━━━ INPUT FOR THIS TASK ━━━

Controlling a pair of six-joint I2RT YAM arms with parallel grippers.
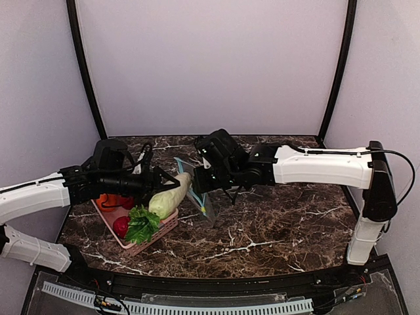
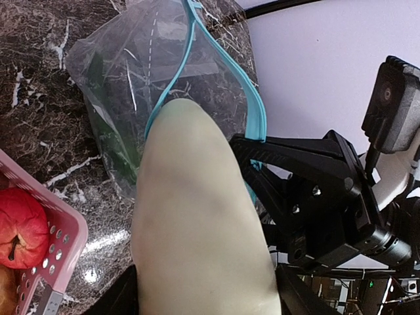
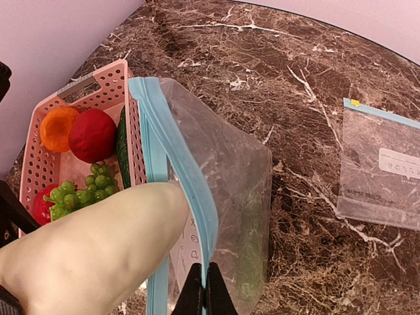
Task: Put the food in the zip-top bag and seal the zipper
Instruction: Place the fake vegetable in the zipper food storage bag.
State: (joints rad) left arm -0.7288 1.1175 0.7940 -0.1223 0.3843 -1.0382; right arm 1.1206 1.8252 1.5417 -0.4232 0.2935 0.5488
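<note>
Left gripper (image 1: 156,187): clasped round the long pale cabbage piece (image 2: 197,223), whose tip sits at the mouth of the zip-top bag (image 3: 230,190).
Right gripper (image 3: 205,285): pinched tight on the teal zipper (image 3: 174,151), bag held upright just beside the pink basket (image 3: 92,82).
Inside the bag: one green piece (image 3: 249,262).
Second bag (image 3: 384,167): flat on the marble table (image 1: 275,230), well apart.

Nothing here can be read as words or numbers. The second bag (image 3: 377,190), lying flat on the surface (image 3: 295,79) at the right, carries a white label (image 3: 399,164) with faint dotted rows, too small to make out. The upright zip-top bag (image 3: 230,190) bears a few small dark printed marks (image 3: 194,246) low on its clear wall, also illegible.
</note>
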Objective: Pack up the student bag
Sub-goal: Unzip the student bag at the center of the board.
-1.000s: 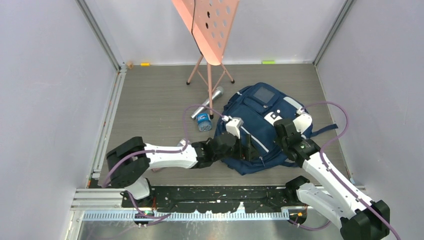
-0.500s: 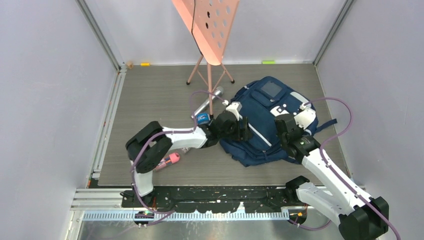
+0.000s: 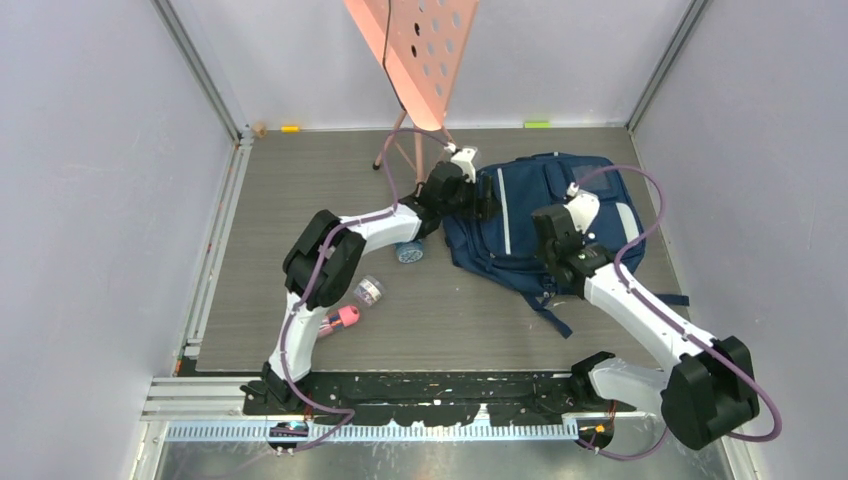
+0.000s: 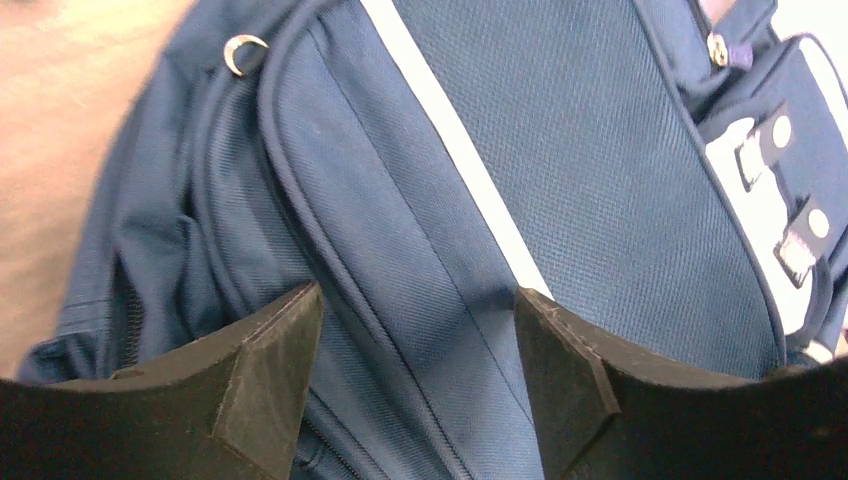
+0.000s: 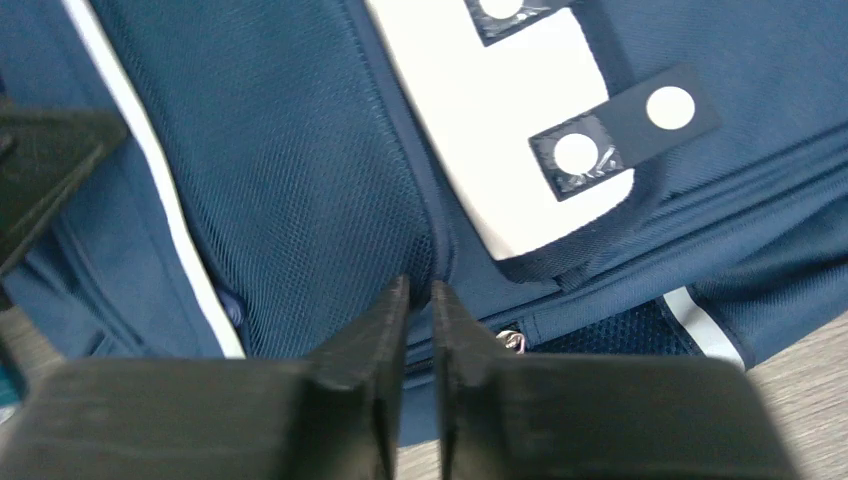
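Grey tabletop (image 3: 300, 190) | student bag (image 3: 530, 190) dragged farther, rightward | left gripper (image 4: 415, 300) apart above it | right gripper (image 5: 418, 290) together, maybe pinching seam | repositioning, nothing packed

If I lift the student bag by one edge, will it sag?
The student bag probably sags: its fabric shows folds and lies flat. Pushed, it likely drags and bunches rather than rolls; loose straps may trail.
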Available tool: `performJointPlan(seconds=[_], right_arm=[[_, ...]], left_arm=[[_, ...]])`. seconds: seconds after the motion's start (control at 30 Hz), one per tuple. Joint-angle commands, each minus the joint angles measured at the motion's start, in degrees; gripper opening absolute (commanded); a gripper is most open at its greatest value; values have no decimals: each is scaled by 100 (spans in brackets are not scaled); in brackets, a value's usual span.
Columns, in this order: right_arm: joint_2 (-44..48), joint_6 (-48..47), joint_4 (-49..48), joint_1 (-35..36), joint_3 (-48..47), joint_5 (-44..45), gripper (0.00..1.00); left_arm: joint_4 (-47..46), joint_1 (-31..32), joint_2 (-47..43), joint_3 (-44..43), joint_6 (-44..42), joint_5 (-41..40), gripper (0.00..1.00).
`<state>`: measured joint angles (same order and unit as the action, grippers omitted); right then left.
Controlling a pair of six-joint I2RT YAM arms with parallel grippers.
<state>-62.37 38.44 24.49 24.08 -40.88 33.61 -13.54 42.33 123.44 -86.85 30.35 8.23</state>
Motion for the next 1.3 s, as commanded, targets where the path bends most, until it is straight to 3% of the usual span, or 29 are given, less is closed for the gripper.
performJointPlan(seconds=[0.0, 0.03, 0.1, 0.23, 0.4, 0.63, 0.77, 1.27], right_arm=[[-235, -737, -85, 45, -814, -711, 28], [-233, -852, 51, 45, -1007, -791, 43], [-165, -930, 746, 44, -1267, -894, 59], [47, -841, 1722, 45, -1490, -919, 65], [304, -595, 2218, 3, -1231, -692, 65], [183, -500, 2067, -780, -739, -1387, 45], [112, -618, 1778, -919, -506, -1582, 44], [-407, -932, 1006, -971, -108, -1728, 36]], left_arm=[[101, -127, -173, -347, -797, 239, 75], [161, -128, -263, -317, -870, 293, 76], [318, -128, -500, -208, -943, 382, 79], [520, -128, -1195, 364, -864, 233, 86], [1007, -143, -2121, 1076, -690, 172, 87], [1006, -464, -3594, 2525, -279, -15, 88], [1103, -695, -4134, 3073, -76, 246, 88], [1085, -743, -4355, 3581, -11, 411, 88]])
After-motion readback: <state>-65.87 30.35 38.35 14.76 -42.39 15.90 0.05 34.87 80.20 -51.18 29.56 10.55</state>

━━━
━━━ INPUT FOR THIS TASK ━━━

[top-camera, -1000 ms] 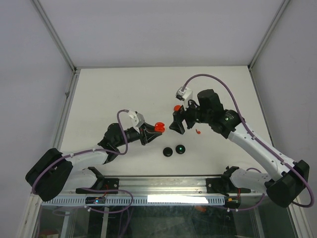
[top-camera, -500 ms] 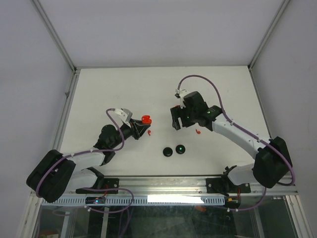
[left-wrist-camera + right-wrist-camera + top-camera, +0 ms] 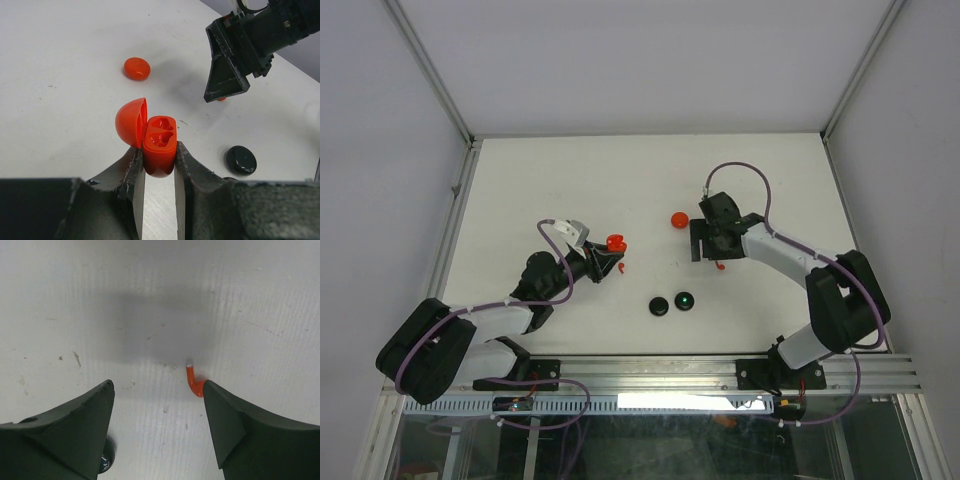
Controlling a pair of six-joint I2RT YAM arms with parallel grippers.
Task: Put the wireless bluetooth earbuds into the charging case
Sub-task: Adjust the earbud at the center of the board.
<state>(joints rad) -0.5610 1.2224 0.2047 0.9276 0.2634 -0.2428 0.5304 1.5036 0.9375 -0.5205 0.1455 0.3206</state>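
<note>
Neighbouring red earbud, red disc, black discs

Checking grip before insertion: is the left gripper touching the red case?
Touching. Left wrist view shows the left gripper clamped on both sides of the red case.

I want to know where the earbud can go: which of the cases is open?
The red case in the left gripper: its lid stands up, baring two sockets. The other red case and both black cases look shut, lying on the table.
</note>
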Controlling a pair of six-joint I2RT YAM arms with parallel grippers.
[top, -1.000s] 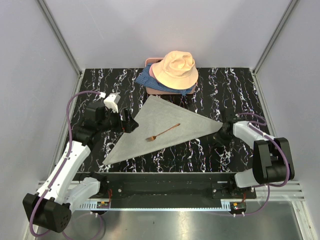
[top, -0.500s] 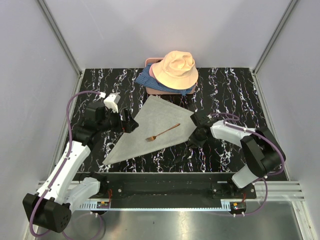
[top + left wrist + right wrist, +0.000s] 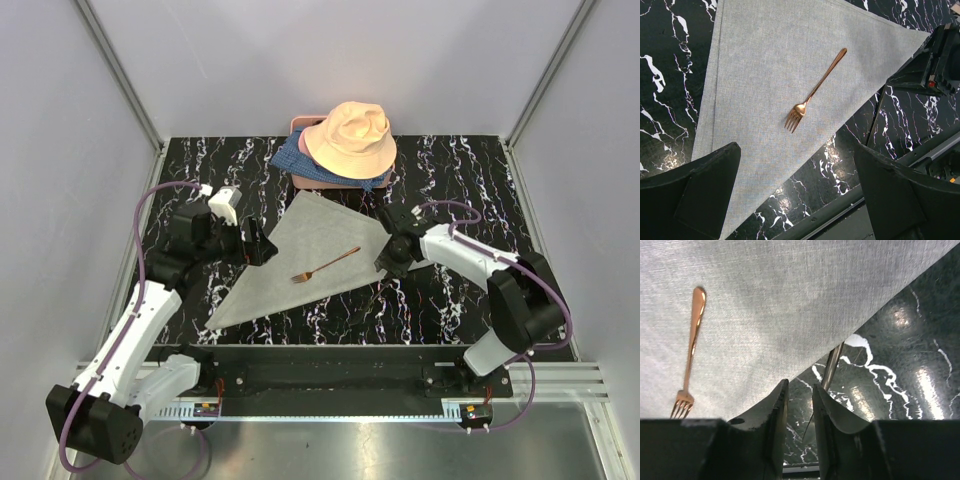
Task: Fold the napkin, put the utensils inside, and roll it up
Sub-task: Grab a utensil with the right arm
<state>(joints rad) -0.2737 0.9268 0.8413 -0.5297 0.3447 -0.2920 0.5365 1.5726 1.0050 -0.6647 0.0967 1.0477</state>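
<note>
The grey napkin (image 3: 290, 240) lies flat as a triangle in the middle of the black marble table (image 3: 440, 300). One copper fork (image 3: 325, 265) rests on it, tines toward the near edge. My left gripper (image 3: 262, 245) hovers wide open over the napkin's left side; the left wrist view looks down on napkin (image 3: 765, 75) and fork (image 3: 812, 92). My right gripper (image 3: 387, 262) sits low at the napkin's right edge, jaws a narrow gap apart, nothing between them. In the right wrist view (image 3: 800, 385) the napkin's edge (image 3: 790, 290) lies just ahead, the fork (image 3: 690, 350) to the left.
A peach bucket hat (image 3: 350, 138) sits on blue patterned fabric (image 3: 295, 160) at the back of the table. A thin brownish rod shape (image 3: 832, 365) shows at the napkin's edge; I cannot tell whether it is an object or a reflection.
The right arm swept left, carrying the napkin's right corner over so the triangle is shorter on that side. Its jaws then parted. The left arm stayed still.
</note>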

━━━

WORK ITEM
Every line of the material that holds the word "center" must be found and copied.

SOLVED PROBLEM
Sub-goal: Unzip the student bag at the center of the board.
Sub-task: Adjust the earbud at the center of the board.

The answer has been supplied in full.